The thing about when this was released — it was released in 2004 for the first time — internet search was already popular, so that was started by Altavista back in 1995 or so. If you think about web search, while it’s not trivial, it’s easier than looking at proprietary formats on a desktop machine. So web search is a text-based search as standard, the HTML standard is there. We know what we’re looking for when we look at a formatted document. So web search and indexing is relatively straightforward. Trying to build an index and actually look inside proprietary formats on a desktop is more complex.

So it was created in 2004, it allows you to search for information using keywords; and of course, Spotlight creates databases. It stores everything from the file system attributes; metadata; and it actually indexes any of the textual content that it discovers in the file.

For those of you who are not Mac users, if you’ve ever shared data with somebody via USB key and you get all those extra .spotlight files that annoys everybody, they’re the files that are used for indexing each device.

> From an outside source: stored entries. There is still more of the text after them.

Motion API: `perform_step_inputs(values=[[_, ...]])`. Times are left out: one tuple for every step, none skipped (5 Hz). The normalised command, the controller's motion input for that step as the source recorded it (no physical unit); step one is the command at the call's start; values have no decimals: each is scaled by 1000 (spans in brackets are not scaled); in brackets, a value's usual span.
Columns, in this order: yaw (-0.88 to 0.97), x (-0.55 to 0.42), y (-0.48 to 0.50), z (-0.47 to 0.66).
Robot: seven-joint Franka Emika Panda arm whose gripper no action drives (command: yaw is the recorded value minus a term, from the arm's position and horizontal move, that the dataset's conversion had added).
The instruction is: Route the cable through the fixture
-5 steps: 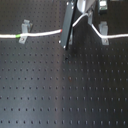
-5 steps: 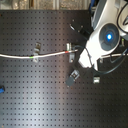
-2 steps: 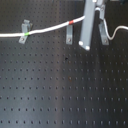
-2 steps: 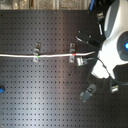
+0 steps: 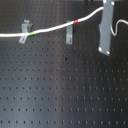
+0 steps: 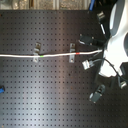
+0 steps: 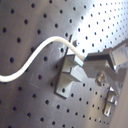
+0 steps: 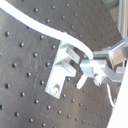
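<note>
Your arm has swung further toward the first exterior view's right since a second ago, and the cable [image 5: 55,29] now runs straighter, pulled taut across both clips. In the first exterior view the white cord lies over the left clip [image 5: 23,31] at its green band and over the right clip [image 5: 69,35] just short of its red band, then climbs up to the end effector [image 5: 105,50]. The second exterior view shows the same line: cable [image 6: 30,55] flat across the matte black perforated desk [image 6: 45,95], passing both small grey metal brackets. A small blue object [image 6: 1,90] sits at the second exterior view's left edge.

In both wrist views you see a shiny folded-metal fixture [image 7: 70,75], boxy with a slotted top, and the smooth round cord [image 8: 45,29] resting on it. You cannot tell whether the end effector's jaws are open or closed
</note>
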Motion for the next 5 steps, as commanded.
perform_step_inputs(values=[[-1000,-70,7,176],[-1000,-110,-4,104],[-537,-425,59,23],[-126,-479,193,84],[-266,-258,-2,398]])
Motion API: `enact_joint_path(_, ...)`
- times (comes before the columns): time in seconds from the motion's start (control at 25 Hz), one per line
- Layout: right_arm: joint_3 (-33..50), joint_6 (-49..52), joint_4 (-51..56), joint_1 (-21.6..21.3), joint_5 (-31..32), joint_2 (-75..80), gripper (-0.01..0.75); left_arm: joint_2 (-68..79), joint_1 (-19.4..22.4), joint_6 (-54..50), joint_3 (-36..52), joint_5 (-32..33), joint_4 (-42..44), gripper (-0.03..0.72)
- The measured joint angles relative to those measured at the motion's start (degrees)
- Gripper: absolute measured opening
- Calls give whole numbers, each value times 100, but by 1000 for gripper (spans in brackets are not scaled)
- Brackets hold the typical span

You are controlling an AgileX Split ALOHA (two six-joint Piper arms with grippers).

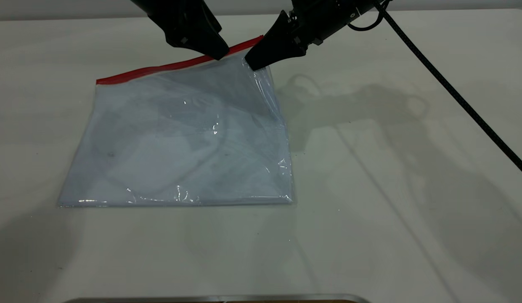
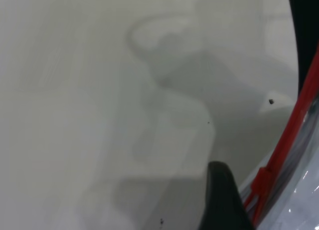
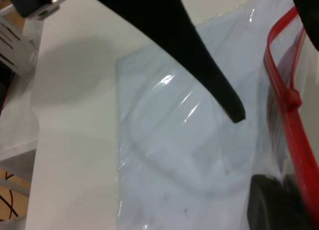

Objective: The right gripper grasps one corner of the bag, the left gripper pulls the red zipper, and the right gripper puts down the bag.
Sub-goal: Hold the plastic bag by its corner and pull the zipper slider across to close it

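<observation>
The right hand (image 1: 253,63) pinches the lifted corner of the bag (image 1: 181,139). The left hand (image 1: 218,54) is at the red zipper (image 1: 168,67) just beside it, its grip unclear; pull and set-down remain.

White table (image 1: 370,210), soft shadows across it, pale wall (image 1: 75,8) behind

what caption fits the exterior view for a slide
Right gripper lifts a corner of the bag while left gripper meets the red zipper.

Both arms are cut off by the exterior view's top edge. The left gripper (image 1: 216,52) hides part of the red zipper (image 1: 160,69), and its grip cannot be judged. The bag (image 1: 181,139) runs past both wrist views' edges.
</observation>
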Motion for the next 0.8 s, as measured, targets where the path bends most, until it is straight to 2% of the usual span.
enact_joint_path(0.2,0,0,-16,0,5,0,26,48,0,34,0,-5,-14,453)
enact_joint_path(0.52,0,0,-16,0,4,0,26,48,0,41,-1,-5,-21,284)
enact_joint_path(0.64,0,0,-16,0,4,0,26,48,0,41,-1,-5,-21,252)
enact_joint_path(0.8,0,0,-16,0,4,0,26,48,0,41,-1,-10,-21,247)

I’m speaking on Taj’s behalf, as I mentioned. He had this interest in this topic since 2011. The reason he focused on this topic in his Master’s was that the number of Macs he was using in his lab was increasing; the popularity of Macs is continuing to grow. So in 2011 he started out looking at keyword hits on Spotlight directories. There were no tools available to parse the data; the format of the databases was proprietary and not documented; there was no published research from Apple or anyone else.

In 2013, a company called 504ensics — you see what they did there — announced a tool called Spotlight Inspector, and they had built a tool and they had reverse engineered the format. But the tool disappeared almost immediately as it was released, and the structure was not revealed; it was not made open-source, and it’s not available any longer. Basically the documentation that we could find about that tool, it was not obvious if it was able to handle deleted records in any way.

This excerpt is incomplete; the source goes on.